Foundation Models for Science

Foundation models for science potentially represent a paradigm shift in machine learning from single-purpose, supervised machine learning pipelines, to general purpose, self-supervised models running at enormous scales. 

Foundation models can: 

  • act as a queryable knowledge store of large volumes of data 

  • democratize the use of AI: enabling faster roll-out of capabilities such as segmentation, classification, object detection, change detection and regression - accessible even to people without coding skills

  • generalize well: maintain high performance across distinct geographic areas or between time-periods, and

  • be generative: producing predictions, synthetic data and model phenomena.

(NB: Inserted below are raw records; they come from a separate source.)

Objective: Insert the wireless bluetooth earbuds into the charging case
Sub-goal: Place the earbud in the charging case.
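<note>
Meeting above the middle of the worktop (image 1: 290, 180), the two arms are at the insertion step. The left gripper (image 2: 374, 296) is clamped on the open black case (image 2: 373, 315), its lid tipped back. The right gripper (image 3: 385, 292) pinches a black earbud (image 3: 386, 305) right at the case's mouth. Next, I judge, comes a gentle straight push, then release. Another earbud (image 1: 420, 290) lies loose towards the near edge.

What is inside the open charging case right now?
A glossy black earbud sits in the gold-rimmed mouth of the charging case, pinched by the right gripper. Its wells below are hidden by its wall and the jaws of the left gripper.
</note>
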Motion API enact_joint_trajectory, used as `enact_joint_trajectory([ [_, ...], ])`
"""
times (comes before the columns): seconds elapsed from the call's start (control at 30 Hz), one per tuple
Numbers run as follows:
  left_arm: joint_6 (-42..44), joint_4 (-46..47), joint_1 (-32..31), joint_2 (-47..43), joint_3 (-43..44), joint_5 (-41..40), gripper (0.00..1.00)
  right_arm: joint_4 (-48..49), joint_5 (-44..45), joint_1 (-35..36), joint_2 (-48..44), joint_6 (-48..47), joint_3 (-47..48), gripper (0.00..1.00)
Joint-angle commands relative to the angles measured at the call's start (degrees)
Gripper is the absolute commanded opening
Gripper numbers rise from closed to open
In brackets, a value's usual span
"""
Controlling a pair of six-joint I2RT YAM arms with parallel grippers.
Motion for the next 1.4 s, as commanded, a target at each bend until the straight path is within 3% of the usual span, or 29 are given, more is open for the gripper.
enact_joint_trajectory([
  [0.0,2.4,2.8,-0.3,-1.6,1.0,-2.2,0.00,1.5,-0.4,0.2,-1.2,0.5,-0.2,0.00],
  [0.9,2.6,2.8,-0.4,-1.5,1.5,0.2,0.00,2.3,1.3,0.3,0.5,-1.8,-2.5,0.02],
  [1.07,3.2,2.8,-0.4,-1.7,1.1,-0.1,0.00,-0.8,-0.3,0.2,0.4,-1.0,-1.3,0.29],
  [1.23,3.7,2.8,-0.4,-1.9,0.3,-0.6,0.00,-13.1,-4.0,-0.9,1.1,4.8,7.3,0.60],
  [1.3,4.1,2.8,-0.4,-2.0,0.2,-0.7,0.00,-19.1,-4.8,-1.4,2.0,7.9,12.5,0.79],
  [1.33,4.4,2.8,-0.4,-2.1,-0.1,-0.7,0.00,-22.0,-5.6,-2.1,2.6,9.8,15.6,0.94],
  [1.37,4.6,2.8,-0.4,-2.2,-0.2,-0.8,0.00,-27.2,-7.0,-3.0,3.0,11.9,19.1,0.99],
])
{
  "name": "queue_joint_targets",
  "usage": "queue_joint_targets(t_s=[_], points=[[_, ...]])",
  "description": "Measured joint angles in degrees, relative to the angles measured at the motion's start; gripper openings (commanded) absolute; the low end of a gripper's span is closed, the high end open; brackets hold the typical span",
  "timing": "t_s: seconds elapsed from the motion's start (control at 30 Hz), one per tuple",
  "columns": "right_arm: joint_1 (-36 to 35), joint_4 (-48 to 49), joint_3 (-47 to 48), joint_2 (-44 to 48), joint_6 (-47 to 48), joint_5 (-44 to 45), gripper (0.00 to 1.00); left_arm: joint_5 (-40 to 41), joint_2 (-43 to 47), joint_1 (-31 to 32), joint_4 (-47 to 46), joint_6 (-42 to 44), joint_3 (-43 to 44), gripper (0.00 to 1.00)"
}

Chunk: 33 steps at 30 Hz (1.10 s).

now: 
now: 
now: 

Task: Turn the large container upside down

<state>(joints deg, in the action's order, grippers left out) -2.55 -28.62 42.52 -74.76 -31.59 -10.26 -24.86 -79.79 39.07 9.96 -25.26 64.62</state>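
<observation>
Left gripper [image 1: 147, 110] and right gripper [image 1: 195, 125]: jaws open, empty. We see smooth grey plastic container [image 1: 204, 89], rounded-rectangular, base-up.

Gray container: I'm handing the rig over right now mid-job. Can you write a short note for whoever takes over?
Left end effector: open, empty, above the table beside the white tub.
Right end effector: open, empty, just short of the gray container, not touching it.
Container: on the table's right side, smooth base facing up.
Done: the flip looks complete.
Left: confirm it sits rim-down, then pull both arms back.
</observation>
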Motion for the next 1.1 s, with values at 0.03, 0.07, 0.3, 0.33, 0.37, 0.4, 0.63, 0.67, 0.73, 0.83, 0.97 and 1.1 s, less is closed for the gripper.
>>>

Foundation models translate the important information from multiple sensors and simulations into lower-dimensional ‘embeddings’ that are much easier to query, or use to generate new insight-level data, or directly answer questions.

However the journey from raw-data to embeddings requires trade-offs and therefore the way these models are built requires science-led thinking on how to make them genuinely useful tools for discovery and analysis.

Trillium is currently developing two Foundation Models:

SDO-FM (in partnership with NASA and Google Cloud) is a multi-model foundation model of our Sun that aggregates solar magnetic data and multi-band images of the Sun’s atmosphere into the embedding space.

SDO-FM uses the SDOML V2 analysis ready data product. A live inference stream can be viewed here: http://sdomldemo.org/

An overview of SDOML V2 can be viewed here:

SAR-FM (in partnership with the LSA, Lux Provide and ESA) is a foundation model trained using synthetic aperture radar (SAR) data to generalize across geographic regions, for a broad range of downstream applications. 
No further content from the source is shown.